Okay. Other revenues was up nearly 50%. Would you characterize your box revenues as being up 50% or so in the past year?
It is certainly high, if not quite 50%
Okay. And lastly, on U-Box. How large is U-Box relative to that other competitor that I don't want to mention by name?
Well, if you could get us their revenue, we'll get you a part. I'd be faster to hear that.
Do you have any idea how many facilities they might have relative to how many U-Box facilities you have?
No, I don't. The U-Box people probably do, but I don't. I think we've got some number on locations at this point.
And lastly, in regards to the previous questioner about closing the value gap between the value you've created and what the public market is giving you as a value, which is an incredible discount to what you're worth. I would hope over the next -- you had said by the end of the year. And I would hope over the next 6 months, you can really drive the Board to have a firm dividend policy to think about buying back stock, to think about a number of ways of creating more value for the company, whether it's splitting the stock or changing the name to U-Haul, there are so many avenues of your disposal. And I think it's incumbent upon you to do what's best for all shareholders of which your family happens to be the largest one, but to close that value gap, and I hope you can come to some conclusion.

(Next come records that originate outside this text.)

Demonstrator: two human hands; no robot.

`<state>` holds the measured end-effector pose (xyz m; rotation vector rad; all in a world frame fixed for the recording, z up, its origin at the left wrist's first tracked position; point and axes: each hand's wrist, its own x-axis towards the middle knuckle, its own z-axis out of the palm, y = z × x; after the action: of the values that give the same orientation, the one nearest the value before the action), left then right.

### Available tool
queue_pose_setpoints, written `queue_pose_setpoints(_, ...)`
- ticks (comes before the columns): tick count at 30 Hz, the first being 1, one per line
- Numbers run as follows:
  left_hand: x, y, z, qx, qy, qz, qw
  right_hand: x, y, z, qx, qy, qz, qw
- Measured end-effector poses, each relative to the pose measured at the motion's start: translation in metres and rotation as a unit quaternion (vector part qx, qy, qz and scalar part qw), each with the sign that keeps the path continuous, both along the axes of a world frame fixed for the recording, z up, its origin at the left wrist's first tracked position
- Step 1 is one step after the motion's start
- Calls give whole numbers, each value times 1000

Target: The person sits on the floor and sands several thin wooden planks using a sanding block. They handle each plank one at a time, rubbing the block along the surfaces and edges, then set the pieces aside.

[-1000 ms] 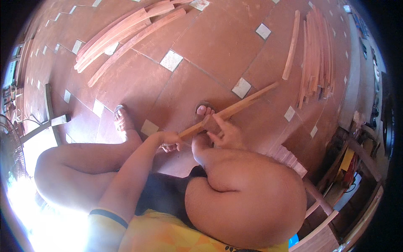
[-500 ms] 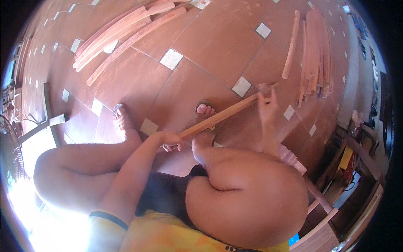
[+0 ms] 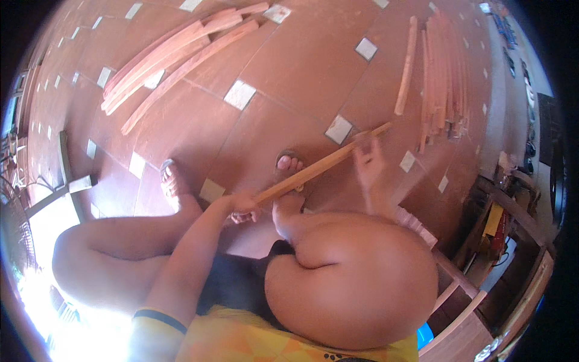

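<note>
One wooden strip (image 3: 319,166) runs slantwise in front of you, its near end in your left hand (image 3: 244,205), which is clamped round it. From there the strip crosses over your right foot (image 3: 291,163) as seen from above and reaches away to the upper right. Your right hand (image 3: 370,161) is at the strip's far part, blurred, fingers bent; you cannot tell from this view whether they close on the wood or on something against it. Both your feet are on the reddish tiled floor (image 3: 301,60), set with small pale squares (image 3: 240,95). Beyond your left foot (image 3: 173,181), several more strips lie in a loose pile (image 3: 172,41). Over to the right, a bundle of strips (image 3: 445,84) lies close together, with a single strip (image 3: 406,69) just to its left. A blue object (image 3: 425,335) shows at the lower right, and a fan (image 3: 15,232) at the left rim is partly washed out by glare.
</note>
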<state>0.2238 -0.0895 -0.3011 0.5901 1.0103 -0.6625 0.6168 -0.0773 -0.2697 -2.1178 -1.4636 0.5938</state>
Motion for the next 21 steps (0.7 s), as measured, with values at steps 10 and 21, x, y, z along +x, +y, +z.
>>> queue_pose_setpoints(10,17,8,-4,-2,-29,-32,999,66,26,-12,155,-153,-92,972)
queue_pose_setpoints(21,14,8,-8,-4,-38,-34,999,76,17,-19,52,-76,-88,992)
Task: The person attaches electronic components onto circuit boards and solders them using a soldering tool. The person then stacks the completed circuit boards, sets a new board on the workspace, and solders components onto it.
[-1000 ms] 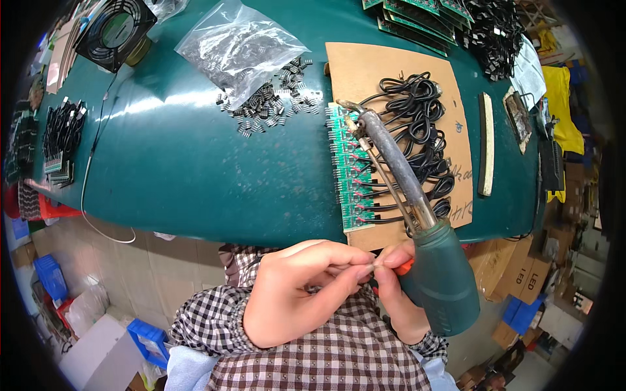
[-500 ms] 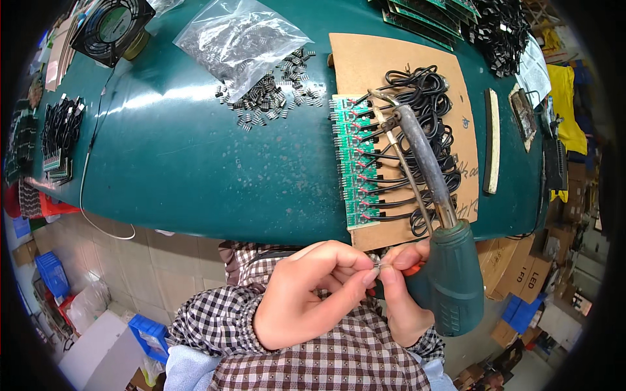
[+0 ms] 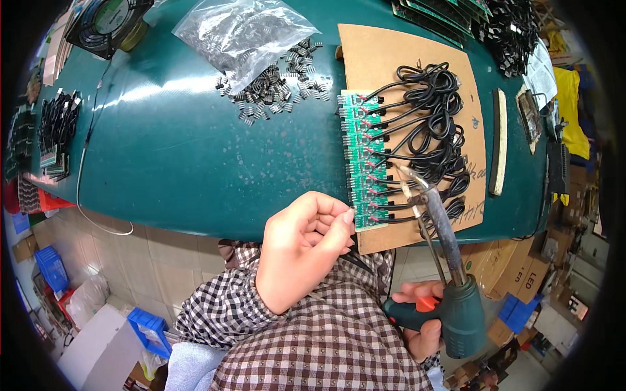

This will conclude our question-and-answer session. I would now like to turn the conference back over to management for any closing remarks.
Well, thanks, everyone, for your participation today. We really appreciate it. We look forward to speaking with you after we report our first quarter results in August. Thank you.
The conference has now concluded. Thank you for attending today's presentation. You may now disconnect your lines.